The Centers for Medicare and Medicaid Services (CMS) recently announced that Accenture Federal Services would be taking over for CGI Federal as the main contractor for Healthcare.gov. CMS documents reveal that without the new estimated $91.1 million contract, the government could end up making "erroneous payments to providers and insurers" and that "the entire healthcare reform program [will be] jeopardized."
Although a dozen companies were considered for the position, CMS only held meetings with the four companies that it determined could handle the work before awarding the estimated $91.1 million one-year contract to Accenture. Due to time constraints, competitive bids were not used; rather, CMS estimated the costs to be incurred, including up to $2 million in "travel costs" alone.

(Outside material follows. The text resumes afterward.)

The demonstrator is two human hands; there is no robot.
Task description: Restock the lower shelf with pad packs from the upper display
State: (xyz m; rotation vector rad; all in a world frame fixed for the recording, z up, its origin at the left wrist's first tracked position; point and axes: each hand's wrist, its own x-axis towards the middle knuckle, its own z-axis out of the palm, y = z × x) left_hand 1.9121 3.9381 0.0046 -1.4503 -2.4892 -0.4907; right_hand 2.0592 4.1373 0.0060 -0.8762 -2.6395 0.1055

The Justification document, required for the no-bid contract, provides the most candid look yet at the fiasco that has marked the first several months of Healthcare.gov. In describing the need for the new contract, CMS says the following about the inadequate work of the previous contractor, apparently referring to CGI Federal, though the company is not named:
CMS reached this conclusion in early December 2013 after the current contractor did not deliver software and services needed to process inbound effectuated enrollments to an Enrollment Data Store (EDS), perform duplicate enrollment checks, support enrollment reconciliation with FFM issuers, and perform payment calculations of Advance Premium Tax Credits (APTC) and Cost Sharing Reductions (CRS) for all Marketplace programs, state and Federal.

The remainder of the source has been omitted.